Stored dataset items
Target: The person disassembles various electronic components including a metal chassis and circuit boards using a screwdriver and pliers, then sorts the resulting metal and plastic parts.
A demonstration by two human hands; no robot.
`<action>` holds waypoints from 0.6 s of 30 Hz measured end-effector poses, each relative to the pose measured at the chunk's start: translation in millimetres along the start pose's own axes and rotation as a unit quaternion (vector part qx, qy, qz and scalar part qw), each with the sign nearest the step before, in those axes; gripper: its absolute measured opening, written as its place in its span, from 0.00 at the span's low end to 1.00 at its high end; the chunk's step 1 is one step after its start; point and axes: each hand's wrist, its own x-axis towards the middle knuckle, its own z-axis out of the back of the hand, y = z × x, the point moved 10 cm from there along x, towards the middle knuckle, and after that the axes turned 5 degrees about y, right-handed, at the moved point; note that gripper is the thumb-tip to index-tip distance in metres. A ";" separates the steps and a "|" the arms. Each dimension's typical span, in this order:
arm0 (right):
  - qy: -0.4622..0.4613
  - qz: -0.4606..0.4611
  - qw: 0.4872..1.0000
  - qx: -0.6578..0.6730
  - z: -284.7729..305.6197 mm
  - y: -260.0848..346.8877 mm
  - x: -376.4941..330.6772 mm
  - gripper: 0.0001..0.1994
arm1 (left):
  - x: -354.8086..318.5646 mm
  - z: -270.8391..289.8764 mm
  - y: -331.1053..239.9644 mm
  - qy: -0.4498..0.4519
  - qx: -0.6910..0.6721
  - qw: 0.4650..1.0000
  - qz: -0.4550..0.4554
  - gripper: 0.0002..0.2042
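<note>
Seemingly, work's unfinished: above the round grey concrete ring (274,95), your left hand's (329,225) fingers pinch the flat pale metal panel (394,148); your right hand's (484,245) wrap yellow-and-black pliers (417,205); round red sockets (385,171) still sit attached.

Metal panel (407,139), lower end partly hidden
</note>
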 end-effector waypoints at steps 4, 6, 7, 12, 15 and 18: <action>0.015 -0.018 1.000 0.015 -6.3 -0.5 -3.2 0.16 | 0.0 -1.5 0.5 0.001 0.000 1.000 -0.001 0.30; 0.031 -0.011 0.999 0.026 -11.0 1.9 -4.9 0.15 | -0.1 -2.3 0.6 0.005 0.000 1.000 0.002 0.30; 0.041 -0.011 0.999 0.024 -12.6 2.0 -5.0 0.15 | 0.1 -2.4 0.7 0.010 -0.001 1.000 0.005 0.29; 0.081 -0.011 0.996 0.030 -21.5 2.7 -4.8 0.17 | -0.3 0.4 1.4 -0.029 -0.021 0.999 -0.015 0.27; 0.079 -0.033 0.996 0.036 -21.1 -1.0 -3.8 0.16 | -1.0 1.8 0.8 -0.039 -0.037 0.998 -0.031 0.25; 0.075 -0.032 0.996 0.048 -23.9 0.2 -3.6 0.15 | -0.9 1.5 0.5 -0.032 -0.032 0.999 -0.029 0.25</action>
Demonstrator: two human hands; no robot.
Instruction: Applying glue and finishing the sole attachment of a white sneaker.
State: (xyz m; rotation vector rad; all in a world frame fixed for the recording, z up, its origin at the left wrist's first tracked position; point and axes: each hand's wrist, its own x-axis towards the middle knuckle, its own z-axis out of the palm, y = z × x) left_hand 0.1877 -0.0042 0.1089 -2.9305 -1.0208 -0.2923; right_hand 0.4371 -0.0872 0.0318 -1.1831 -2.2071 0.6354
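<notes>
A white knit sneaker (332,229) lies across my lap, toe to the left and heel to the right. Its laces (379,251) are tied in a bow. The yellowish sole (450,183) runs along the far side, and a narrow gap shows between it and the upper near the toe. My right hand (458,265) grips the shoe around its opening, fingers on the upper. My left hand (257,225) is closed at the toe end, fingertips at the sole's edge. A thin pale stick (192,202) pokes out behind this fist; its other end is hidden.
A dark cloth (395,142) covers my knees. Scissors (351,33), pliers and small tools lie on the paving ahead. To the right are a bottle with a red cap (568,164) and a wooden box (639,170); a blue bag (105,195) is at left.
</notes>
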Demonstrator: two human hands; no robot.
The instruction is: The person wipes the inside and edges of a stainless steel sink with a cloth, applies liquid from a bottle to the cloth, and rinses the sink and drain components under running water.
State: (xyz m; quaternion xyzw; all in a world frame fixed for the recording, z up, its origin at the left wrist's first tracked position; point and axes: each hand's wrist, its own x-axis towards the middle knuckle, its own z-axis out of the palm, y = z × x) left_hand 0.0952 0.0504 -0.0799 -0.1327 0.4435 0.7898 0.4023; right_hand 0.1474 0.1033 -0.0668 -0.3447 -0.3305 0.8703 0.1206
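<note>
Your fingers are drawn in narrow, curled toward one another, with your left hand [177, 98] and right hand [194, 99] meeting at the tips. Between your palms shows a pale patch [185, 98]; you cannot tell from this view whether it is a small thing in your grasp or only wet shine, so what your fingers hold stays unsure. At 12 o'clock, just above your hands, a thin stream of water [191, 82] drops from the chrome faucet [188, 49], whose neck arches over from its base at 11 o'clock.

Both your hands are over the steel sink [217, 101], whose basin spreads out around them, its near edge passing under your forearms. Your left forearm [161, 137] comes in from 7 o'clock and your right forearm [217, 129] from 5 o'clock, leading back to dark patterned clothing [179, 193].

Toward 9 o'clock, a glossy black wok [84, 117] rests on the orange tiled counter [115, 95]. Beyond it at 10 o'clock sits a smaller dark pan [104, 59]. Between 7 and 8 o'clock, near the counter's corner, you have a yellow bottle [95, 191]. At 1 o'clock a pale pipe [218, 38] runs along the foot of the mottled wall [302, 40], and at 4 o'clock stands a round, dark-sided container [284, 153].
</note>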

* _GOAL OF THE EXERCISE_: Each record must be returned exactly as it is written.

* _YOUR RESPONSE_:
Target: The person disassembles various electronic components including a metal chassis and circuit boards using a screwdriver and pliers, then sorts the resulting metal and plastic parts.
A demonstration by two human hands; no robot.
`<action>` holds waypoints from 0.6 s of 30 Hz measured end-effector poses, each relative to the pose measured at the chunk's start: translation in millimetres along the start pose's own axes and rotation as a unit quaternion (vector part qx, qy, qz and scalar part qw), each with the sign nearest the step before, in those axes; gripper: its absolute measured opening, written as its place in its span, from 0.00 at the span's low end to 1.00 at its high end; the chunk's step 1 is one step after its start; point and axes: each hand's wrist, its own x-axis towards the middle knuckle, its own z-axis out of the back of the hand, y = z × x, the point moved 10 cm from there along x, towards the middle knuckle, and after that the axes turned 5 degrees about y, right-handed, at the moved point; note that gripper is the thumb-tip to index-tip distance in metres. A ";" separates the steps and a "|" the arms. Each dimension's typical span, in this order:
arm0 (right):
  - qy: -0.4622..0.4613
  - qz: -0.4606..0.4611
  - qw: 0.4872..1.0000
  - qx: -0.6578..0.6730
  - z: -284.7729..305.6197 mm
  - y: -260.0848..346.8877 mm
  - x: -376.4941..330.6772 mm
  - gripper: 0.0001..0.1994
arm1 (left):
  - x: -354.8086..318.5646 mm
  - z: -270.8391..289.8764 mm
  - y: -331.1053..239.9644 mm
  - qy: -0.4498..0.4519
  - qx: -0.6910..0.6721
  - qw: 0.4650..1.0000
  - qz: -0.4550..0.4554
  - gripper: 0.0002..0.2042
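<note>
Seemingly, work's unfinished: above the round grey concrete ring (274,95), your left hand's (329,225) fingers pinch the flat pale metal panel (394,148); your right hand's (484,245) wrap yellow-and-black pliers (417,205); round red sockets (385,171) still sit attached.

Metal panel (407,139), lower end partly hidden
</note>
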 end-effector waypoints at steps 4, 6, 7, 12, 15 and 18: <action>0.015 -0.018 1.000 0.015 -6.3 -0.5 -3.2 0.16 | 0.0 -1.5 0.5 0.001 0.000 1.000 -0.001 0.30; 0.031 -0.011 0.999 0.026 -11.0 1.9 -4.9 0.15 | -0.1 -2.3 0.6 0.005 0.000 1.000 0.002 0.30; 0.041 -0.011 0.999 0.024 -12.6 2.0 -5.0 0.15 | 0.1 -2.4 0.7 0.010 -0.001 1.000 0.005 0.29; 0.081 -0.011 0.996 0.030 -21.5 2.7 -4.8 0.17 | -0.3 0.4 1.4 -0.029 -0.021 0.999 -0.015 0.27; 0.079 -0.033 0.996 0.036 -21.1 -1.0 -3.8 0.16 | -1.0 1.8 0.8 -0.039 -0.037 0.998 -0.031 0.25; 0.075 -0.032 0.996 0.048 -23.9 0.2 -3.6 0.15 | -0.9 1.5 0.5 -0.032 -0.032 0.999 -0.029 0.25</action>
Demonstrator: two human hands; no robot.
Instruction: Applying glue and finishing the sole attachment of a white sneaker.
State: (xyz m; rotation vector rad; all in a world frame fixed for the recording, z up, its origin at the left wrist's first tracked position; point and axes: each hand's wrist, its own x-axis towards the middle knuckle, its own z-axis out of the palm, y = z × x) left_hand 0.1877 -0.0042 0.1089 -2.9305 -1.0208 -0.2923; right_hand 0.4371 -0.0872 0.0318 -1.1831 -2.2071 0.6354
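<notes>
A white knit sneaker (332,229) lies across my lap, toe to the left and heel to the right. Its laces (379,251) are tied in a bow. The yellowish sole (450,183) runs along the far side, and a narrow gap shows between it and the upper near the toe. My right hand (458,265) grips the shoe around its opening, fingers on the upper. My left hand (257,225) is closed at the toe end, fingertips at the sole's edge. A thin pale stick (192,202) pokes out behind this fist; its other end is hidden.
A dark cloth (395,142) covers my knees. Scissors (351,33), pliers and small tools lie on the paving ahead. To the right are a bottle with a red cap (568,164) and a wooden box (639,170); a blue bag (105,195) is at left.
</notes>
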Demonstrator: two human hands; no robot.
The instruction is: The person wipes the inside and edges of a stainless steel sink with a cloth, applies liquid from a bottle to the cloth, and rinses the sink and drain components under running water.
State: (xyz m; quaternion xyzw; all in a world frame fixed for the recording, z up, its origin at the left wrist's first tracked position; point and axes: each hand's wrist, its own x-axis towards the middle knuckle, its own z-axis out of the palm, y = z × x) left_hand 0.0952 0.0504 -0.0799 -0.1327 0.4435 0.7898 0.4023; right_hand 0.1474 0.1033 -0.0668 -0.3447 -0.3305 0.8703 0.1206
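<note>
Your fingers are drawn in narrow, curled toward one another, with your left hand [177, 98] and right hand [194, 99] meeting at the tips. Between your palms shows a pale patch [185, 98]; you cannot tell from this view whether it is a small thing in your grasp or only wet shine, so what your fingers hold stays unsure. At 12 o'clock, just above your hands, a thin stream of water [191, 82] drops from the chrome faucet [188, 49], whose neck arches over from its base at 11 o'clock.

Both your hands are over the steel sink [217, 101], whose basin spreads out around them, its near edge passing under your forearms. Your left forearm [161, 137] comes in from 7 o'clock and your right forearm [217, 129] from 5 o'clock, leading back to dark patterned clothing [179, 193].

Toward 9 o'clock, a glossy black wok [84, 117] rests on the orange tiled counter [115, 95]. Beyond it at 10 o'clock sits a smaller dark pan [104, 59]. Between 7 and 8 o'clock, near the counter's corner, you have a yellow bottle [95, 191]. At 1 o'clock a pale pipe [218, 38] runs along the foot of the mottled wall [302, 40], and at 4 o'clock stands a round, dark-sided container [284, 153].
</note>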

Now the exercise is finished.